This study is the first comprehensive overview of the ex vivo proteome of the multidrug resistant microbial pathogen A. baumannii and provides some insight into the potential role of putative virulence proteins in vivo. The ex vivo behaviour of A. baumannii was compared, for the first time, under different infection conditions—in BALF and in the presence of macrophages—as well as under in vitro conditions. A rapid enrichment technique was successfully used, together with MS/MS analysis, to characterize the ex vivo proteome of A. baumannii and showed that the proteome is significantly different from that of bacteria cultured in vitro. The changes in the proteome observed for the strain A. baumannii AbH12O-A2 indicate a response to stress resulting from interaction with host and modification of cell wall synthesis. We identified 2 over-expressed virulence-associated proteins with >15 peptides/protein in both ex vivo models (OmpA and an uncharacterized ABC transporter ATP-binding protein YjjK), which appear to be essential for pathogenesis and virulence in the airways. Overall, the data suggest that A. baumannii can use a variety of virulence mechanisms that enable it to adapt to and survive in vastly divergent environments. These data are helpful for elucidating the molecular mechanisms associated with the interaction between A. baumannii and host and represent an important step towards identification of diagnostic biomarkers, novel drug targets and potential vaccine candidates in the fight against pneumonia caused by A. baumannii.

Methods

Bacterial strain

A highly invasive multidrug-resistant (including carbapenems) Acinetobacter baumannii clone (AbH12O-A2), which infected more than 300 patients in the 12 de Octubre Hospital (Madrid, Spain) was used in this study.

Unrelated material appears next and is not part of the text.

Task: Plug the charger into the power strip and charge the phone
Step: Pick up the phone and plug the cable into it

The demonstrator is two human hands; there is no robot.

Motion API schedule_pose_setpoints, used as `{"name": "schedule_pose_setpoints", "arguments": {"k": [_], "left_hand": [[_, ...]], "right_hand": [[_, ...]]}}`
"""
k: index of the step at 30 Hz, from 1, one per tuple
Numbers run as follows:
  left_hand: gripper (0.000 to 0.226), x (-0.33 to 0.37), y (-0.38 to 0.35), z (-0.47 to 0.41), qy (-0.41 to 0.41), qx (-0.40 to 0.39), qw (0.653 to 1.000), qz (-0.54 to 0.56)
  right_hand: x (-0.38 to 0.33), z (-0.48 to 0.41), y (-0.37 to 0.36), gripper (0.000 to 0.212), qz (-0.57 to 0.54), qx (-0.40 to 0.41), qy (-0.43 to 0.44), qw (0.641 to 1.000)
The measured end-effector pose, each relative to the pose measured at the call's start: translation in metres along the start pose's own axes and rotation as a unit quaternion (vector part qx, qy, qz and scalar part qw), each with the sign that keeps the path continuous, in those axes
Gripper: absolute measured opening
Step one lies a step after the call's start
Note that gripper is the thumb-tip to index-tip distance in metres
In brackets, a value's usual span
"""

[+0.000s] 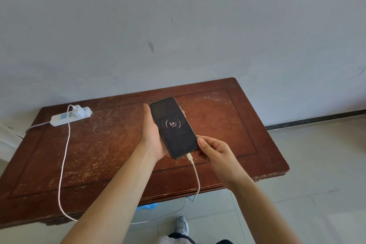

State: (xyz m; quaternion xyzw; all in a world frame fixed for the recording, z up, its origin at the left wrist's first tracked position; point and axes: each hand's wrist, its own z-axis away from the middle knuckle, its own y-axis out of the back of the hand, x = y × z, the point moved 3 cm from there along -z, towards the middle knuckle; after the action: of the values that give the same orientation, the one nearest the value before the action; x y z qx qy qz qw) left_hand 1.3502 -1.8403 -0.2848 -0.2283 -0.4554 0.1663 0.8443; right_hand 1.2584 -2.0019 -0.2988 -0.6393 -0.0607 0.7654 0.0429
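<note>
Phone (174, 127) lay cradled in the left hand (153, 136), held above the middle of the worn brown desk (227, 117), its dark screen facing up and showing a ring with 54% inside. The left hand was wrapped around it from beneath, thumb along the left edge and fingertips just showing past the right edge near the top. The right hand (214, 153) sat at the phone's lower right corner, thumb pressed against that edge and fingers curled loosely underneath; whether those fingers pinched the phone or only steadied it was hard to say from this angle. A white cable (64, 156) was plugged into the bottom of the phone just left of the right hand, dropped past the near edge of the desk, looped back up far to the left of the left hand, and ran to a white charger (79, 111). That charger stood plugged into a white power strip (68, 118) lying near the desk's far left corner, well apart from both hands.
</note>
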Motion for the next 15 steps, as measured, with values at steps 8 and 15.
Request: {"name": "schedule_pose_setpoints", "arguments": {"k": [8, 15], "left_hand": [[0.053, -0.038, 0.07, -0.019, 0.028, 0.141, 0.989, -0.037], [0.047, -0.062, 0.128, -0.053, 0.062, 0.177, 0.969, -0.161]], "right_hand": [[0.063, -0.046, -0.019, 0.024, 0.047, 0.064, -0.062, 0.995], [0.129, -0.084, -0.031, 0.025, 0.1, 0.077, -0.163, 0.978]]}}
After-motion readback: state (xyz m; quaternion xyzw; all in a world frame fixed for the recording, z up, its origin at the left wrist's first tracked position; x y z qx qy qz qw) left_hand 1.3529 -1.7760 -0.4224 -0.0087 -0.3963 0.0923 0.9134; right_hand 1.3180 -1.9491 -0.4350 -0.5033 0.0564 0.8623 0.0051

The annotated sequence for AbH12O-A2 [GenBank CP009534.1] is available at the National Center for Biotechnology Information (NCBI) [78].

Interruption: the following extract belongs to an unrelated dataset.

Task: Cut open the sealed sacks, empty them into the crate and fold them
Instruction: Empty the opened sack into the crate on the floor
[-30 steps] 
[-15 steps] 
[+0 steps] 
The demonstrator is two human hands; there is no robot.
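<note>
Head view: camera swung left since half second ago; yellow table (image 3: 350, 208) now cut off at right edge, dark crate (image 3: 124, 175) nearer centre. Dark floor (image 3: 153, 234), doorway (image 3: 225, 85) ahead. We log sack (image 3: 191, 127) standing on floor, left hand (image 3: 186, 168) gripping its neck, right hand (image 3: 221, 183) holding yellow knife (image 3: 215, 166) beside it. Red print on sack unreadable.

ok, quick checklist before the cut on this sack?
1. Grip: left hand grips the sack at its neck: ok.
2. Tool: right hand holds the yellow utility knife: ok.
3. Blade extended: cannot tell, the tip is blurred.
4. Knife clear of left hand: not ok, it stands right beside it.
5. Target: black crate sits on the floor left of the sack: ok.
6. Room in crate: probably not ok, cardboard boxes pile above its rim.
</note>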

Rat model of pneumonia and BALF (bronchoalveolar lavage fluid)

Male Wistar rats (INIBIC, A Coruña, Spain) of about 350 g weight were used in the experiment. Antibiotic-free pelleted food and water were provided ad libitum during the assay. The experiment was approved by the Ethics Committee for Animal Experimentation of A Coruna Hospital. The rats were anaesthetized intraperitoneally with sodium thiopental and were inoculated intratracheally under direct vision with a bacterial suspension, which was prepared as follows: bacteria were grown at 37 °C in LB until an optical density of 0.7 at 600 nm, washed with sterile saline solution and mixed 1:1 with a saline solution of porcine mucin at 10 % (wt/vol). The final inoculum was about 3 × 108 CFUs/rat. At 21 h after inoculation, animals were euthanized by intraperitoneal injection of an overdose of sodium thiopental. The lungs were washed twice with about 45 ml normal saline (0.9 % NaCl). The concentrations of the original bacterial suspensions and of the BALF were determined by the plate count method. The BALF from three animals was centrifuged (3000 × g, 30 min at 4 °C) to remove cells, and the supernatant was filtered through a 0.22 μm membrane (low protein binding Millex-GP polyethersulfone membrane (Millipore, Bedford, U.S.A.)) to remove residual bacteria. Absence of viable bacteria was confirmed by culture on Mueller Hinton (MH) agar plates. BALF was stored at −70 °C for a maximum of 3 months until use.

Histopathology

Paraformaldehyde-fixed lung tissue was embedded in paraffin, sectioned and stained with hematoxylin and eosin. Two to four sections from each lung of infected rats were examined.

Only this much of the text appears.